The material in this tutorial deals with questions and concerns users have had subsequent to publication of the isotomics paper. Currently, it addresses the following topics:

- generating explicit errors for each ion beam of a simulated dataset.

In [1]:
#global imports
import sys; sys.path.insert(0, '..')

from datetime import date

today = date.today()

import copy
import json

import numpy as np
import pandas as pd
from tqdm import tqdm
import matplotlib.pyplot as plt
import seaborn as sns

import basicDeltaOperations as op
import calcIsotopologues as ci
import fragmentAndSimulate as fas
import solveSystem as ss
import alanineTest
import spectrumVis
import readInput as ri

In [2]:
#Generating explicit errors for each ion beam of a dataset
'''
In Tutorial Part 3, we specified that the error for each observed ion beam of our simulation had the same (relative) size, for example, 1 per mil. If a 13C ion beam was observed with this error, then a 15N and 2H ion beam would also have the same error. 

This scenario is unrealistic, so we include a way to model error bars more explicitly. To do so, set a dictionary giving the explicit error bars (as in 'explicit errors', below). These are all in relative terms; so in the below dictionary, the full ion beam, 'D' substitution has an error of 5 per mil, while the '15N' substitution has an error of 2 per mil.

Then, include this 'explicitErrors' dictionary as the input to the readComputedData function, below. 
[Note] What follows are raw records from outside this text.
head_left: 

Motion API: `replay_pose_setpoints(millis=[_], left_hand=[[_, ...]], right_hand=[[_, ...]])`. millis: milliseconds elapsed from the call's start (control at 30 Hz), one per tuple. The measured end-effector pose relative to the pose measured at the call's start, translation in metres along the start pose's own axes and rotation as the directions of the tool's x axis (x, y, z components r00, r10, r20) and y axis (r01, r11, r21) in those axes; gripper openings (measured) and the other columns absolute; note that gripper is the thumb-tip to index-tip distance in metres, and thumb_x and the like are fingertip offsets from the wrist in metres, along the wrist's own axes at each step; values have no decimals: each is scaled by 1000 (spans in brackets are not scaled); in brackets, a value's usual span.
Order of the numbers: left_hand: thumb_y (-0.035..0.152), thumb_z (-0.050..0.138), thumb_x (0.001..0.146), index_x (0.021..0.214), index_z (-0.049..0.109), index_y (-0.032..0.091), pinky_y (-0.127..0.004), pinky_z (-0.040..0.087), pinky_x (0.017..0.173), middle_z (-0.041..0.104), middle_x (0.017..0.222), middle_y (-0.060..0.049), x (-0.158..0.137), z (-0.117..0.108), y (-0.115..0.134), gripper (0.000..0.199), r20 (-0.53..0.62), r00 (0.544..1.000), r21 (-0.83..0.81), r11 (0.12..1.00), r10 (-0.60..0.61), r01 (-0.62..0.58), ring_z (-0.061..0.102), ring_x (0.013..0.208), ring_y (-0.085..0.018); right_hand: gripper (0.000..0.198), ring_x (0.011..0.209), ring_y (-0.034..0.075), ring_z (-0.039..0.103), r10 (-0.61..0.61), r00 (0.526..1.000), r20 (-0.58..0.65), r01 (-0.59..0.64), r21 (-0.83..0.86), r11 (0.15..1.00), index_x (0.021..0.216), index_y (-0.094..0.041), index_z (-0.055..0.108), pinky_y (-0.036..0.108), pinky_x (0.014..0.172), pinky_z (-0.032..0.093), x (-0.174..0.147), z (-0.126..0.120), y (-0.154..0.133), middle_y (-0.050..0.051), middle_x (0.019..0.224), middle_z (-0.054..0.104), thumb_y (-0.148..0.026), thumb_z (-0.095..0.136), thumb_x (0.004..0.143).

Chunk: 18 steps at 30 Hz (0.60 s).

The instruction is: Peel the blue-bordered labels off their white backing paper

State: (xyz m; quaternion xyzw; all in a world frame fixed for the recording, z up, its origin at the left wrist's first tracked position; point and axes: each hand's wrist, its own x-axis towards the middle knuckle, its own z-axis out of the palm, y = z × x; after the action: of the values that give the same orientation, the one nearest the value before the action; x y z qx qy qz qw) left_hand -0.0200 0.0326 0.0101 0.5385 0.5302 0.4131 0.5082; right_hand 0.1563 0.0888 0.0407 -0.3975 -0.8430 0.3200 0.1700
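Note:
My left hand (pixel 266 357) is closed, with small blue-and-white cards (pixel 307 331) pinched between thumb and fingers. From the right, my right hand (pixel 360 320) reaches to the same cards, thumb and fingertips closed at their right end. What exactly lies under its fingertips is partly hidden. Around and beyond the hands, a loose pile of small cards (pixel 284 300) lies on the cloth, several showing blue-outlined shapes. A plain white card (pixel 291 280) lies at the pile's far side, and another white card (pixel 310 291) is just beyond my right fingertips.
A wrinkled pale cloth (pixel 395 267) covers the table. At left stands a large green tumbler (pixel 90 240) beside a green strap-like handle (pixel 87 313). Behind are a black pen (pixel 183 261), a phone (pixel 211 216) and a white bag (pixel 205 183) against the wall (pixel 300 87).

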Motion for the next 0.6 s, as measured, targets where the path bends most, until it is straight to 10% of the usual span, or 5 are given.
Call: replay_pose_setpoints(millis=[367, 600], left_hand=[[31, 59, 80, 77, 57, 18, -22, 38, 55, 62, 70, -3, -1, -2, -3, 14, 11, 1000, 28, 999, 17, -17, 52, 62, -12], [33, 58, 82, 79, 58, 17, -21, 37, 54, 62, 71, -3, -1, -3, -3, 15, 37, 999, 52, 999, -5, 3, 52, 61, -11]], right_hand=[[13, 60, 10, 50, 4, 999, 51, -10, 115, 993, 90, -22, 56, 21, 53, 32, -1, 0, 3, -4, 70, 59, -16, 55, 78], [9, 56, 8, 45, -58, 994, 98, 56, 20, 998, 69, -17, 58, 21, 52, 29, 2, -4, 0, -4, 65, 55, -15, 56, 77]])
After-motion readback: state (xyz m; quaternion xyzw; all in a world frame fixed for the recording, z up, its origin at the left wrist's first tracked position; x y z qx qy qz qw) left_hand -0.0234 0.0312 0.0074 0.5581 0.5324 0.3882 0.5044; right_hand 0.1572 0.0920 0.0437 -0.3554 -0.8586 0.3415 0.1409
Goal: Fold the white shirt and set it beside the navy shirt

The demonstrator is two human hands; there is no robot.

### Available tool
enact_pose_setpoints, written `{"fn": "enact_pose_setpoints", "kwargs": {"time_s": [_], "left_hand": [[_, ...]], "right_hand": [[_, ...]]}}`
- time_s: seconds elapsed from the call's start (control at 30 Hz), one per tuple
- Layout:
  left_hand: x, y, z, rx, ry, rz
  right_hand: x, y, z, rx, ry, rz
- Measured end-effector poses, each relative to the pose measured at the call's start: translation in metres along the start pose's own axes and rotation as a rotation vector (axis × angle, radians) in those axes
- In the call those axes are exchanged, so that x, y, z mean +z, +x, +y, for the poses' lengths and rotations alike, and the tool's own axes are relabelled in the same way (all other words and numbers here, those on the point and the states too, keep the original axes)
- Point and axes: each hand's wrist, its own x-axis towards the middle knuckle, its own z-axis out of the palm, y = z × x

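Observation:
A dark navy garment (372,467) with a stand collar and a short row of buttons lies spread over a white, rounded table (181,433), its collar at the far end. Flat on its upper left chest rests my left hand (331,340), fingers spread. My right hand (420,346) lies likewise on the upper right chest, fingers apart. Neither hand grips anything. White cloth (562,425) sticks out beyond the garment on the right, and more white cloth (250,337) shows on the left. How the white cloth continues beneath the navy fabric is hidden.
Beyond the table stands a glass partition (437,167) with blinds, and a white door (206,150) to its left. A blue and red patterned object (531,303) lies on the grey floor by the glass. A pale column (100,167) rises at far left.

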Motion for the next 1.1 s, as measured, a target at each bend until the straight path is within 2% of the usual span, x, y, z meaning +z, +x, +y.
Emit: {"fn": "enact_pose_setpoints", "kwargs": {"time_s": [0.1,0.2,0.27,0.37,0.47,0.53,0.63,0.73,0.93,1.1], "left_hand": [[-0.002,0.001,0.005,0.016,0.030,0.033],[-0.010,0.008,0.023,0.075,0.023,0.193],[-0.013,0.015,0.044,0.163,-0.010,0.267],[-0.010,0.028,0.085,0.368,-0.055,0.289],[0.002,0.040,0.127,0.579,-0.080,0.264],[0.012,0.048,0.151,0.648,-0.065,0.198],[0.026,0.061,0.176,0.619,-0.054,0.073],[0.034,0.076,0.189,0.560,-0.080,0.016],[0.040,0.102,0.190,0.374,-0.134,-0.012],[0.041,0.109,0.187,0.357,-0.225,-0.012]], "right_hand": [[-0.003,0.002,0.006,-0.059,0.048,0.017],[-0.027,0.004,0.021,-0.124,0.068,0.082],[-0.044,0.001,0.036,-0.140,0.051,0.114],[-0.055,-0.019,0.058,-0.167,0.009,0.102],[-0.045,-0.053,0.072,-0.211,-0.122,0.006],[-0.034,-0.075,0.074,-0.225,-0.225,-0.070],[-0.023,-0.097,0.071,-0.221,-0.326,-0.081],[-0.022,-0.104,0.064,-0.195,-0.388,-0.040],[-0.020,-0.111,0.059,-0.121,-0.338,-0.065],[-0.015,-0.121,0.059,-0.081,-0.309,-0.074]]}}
All of the other code is as written in Tutorial part 3, and included here so this solution stands alone and is easy to replicate. 
'''

#Set dictionary of explicit
explicitErrors = {'M1':{'full':{'D':0.005,'15N':0.002,'13C':0.001,'17O':0.010},
                        '44':{'Unsub':0.001,'D':0.005,'15N':0.002,'13C':0.001}}}
###GENERATE SAMPLE DATA
deltasSmp = [-40,-20,0,-10,25,40]
fragSubset = ['full', '44']
df, expandedFrags, fragSubgeometryKeys, fragmentationDictionary = alanineTest.initializeAlanine(deltasSmp, fragSubset)
unresolvedDict = {}
calcFF = True
forbiddenPeaks = {'M1':{'full':['17O','D'],'44':['D']}}
UValueList = ['13C']
unresolvedDict = {'M1':{'full':{'17O':'13C'}}}
predictedMeasurement, MNDict, fractionationFactors = alanineTest.simulateMeasurement(df, fragmentationDictionary, 
                                                                                 expandedFrags, fragSubgeometryKeys, 
                                                   abundanceThreshold = 0.0,
                                                   outputPath = str(today) + " TUTORIAL 3 Sample",
                                                               calcFF = True,
                                                               ffstd = 0.05,
                                                   unresolvedDict = unresolvedDict,
                                                   outputFull = False,
                                                   omitMeasurements = forbiddenPeaks,
                                                   UValueList = UValueList,
                                                   massThreshold = 1)
                                                   
###GENERATE STANDARD DATA
deltasStd = [-30,-30,0,0,0,0]
df, expandedFrags, fragSubgeometryKeys, fragmentationDictionary = alanineTest.initializeAlanine(deltasStd, fragSubset)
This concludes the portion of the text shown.